The entire Pub/Sub configuration

package com.gkatzioura.pubsub.example;

import org.springframework.beans.factory.annotation.Qualifier;
import org.springframework.context.annotation.Bean;
import org.springframework.context.annotation.Configuration;
import org.springframework.integration.annotation.ServiceActivator;
import org.springframework.integration.channel.DirectChannel;
import org.springframework.messaging.MessageChannel;
import org.springframework.messaging.handler.annotation.Header;

import com.google.cloud.spring.pubsub.core.PubSubTemplate;
import com.google.cloud.spring.pubsub.integration.AckMode;
import com.google.cloud.spring.pubsub.integration.inbound.PubSubInboundChannelAdapter;
import com.google.cloud.spring.pubsub.support.BasicAcknowledgeablePubsubMessage;
import com.google.cloud.spring.pubsub.support.GcpPubSubHeaders;

@Configuration
public class PubSubConfiguration {

    private final LatestUpdates latestUpdates;

    public PubSubConfiguration(LatestUpdates latestUpdates) {
        this.latestUpdates = latestUpdates;
    }

    @Bean
    public MessageChannel pubsubInputChannel() {
        return new DirectChannel();
    }

    @Bean
    public PubSubInboundChannelAdapter messageChannelAdapter(
            @Qualifier("pubsubInputChannel") MessageChannel inputChannel,
            PubSubTemplate pubSubTemplate) {
        PubSubInboundChannelAdapter adapter =
                new PubSubInboundChannelAdapter(pubSubTemplate, "your-subscription");
        adapter.setOutputChannel(inputChannel);
        adapter.setAckMode(AckMode.MANUAL);
        adapter.setPayloadType(String.class);
        return adapter;
    }

    @ServiceActivator(inputChannel = "pubsubInputChannel")
    public void messageReceiver(String payload,
                                @Header(GcpPubSubHeaders.ORIGINAL_MESSAGE) BasicAcknowledgeablePubsubMessage message) {
        latestUpdates.addUpdate(message.getPubsubMessage().getData().toStringUtf8());
        message.ack();
    }

}

The controller will just pull from the internal Queue.

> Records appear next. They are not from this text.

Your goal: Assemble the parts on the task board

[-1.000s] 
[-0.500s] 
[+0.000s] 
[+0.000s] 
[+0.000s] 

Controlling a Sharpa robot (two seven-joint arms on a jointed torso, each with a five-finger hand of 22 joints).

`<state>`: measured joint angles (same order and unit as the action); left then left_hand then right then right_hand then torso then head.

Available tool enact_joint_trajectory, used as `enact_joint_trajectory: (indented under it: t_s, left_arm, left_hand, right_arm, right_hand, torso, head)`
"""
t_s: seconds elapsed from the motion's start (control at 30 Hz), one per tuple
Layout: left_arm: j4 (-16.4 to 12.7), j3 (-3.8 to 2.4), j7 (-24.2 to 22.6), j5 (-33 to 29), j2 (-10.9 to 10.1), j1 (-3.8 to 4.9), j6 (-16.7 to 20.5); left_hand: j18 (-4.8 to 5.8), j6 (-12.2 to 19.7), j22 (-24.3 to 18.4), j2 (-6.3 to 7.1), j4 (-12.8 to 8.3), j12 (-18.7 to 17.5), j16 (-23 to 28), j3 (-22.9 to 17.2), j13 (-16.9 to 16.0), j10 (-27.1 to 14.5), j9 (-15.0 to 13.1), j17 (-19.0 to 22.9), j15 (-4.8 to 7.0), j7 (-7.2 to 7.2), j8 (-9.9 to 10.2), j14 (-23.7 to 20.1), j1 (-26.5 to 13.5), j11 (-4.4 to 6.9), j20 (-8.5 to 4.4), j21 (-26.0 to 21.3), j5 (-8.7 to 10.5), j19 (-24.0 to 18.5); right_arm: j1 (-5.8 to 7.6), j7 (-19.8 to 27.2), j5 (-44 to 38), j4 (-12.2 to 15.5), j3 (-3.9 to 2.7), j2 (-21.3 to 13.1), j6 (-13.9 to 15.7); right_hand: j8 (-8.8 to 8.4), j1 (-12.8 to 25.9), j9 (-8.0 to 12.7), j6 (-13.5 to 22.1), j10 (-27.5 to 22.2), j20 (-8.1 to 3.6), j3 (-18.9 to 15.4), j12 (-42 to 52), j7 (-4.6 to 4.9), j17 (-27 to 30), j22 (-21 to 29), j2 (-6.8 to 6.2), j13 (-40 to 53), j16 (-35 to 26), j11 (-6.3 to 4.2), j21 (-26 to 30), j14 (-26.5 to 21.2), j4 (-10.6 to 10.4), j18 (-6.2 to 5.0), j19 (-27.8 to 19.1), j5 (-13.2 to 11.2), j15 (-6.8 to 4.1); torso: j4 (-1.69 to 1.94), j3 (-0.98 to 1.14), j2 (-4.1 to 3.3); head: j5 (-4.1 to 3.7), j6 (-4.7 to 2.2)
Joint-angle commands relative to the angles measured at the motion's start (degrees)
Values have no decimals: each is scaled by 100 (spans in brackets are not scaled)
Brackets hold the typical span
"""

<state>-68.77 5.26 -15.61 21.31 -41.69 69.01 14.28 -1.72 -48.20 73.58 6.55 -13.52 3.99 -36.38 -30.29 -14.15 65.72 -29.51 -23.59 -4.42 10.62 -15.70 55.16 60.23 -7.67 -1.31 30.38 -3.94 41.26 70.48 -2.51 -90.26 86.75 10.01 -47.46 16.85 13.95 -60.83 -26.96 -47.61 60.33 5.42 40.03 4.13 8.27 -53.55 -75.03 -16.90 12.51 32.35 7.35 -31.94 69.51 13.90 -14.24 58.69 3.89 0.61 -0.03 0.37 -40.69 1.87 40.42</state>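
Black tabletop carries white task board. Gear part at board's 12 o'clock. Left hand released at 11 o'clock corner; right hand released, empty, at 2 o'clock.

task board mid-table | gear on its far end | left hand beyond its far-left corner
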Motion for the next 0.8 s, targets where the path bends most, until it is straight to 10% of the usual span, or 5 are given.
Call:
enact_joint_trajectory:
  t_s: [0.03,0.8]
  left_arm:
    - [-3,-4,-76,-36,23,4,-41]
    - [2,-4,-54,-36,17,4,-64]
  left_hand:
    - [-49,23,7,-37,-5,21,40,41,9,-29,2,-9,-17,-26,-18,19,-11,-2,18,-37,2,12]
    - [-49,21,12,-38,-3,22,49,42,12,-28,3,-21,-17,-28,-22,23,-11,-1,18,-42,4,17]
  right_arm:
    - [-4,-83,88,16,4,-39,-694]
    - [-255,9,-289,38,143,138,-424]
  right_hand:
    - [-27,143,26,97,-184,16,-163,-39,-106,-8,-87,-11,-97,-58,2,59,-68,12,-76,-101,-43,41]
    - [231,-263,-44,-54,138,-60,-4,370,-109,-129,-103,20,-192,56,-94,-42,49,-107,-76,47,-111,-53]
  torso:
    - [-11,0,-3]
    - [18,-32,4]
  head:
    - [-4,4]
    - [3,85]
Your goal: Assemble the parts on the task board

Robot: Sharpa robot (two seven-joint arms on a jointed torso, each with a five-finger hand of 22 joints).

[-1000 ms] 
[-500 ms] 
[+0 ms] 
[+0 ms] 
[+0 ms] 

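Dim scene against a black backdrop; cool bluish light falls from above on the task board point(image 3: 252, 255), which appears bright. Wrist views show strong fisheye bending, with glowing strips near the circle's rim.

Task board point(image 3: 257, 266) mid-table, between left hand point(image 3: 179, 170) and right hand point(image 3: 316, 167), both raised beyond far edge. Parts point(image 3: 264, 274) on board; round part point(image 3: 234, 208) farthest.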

package com.gkatzioura.pubsub.example;

import org.springframework.web.bind.annotation.GetMapping;
import org.springframework.web.bind.annotation.RestController;

@RestController
public class UpdatesController {

    private LatestUpdates latestUpdates;

    public UpdatesController(LatestUpdates latestUpdates) {
        this.latestUpdates = latestUpdates;
    }

    @GetMapping("/update")
    public String getLatestUpdate() {
        return latestUpdates.fetch();
    }

}

Next step is to define an application for Spring

package com.gkatzioura.pubsub.example;

import org.springframework.boot.SpringApplication;
import org.springframework.boot.autoconfigure.SpringBootApplication;

@SpringBootApplication
public class ExampleApplication {


    public static void main(String[] args) {
        SpringApplication.run(ExampleApplication.class, args);
    }

}

By running the application be aware that you need to have at least one env variable set

spring.cloud.gcp.pubsub.enabled=true

This will fallback to your Local GCP configuration and will identify your credentials as well as the project pointing at.

That’s it! To summarise, we achieved to pull messages from Pub/Sub and expose them on an endpoint.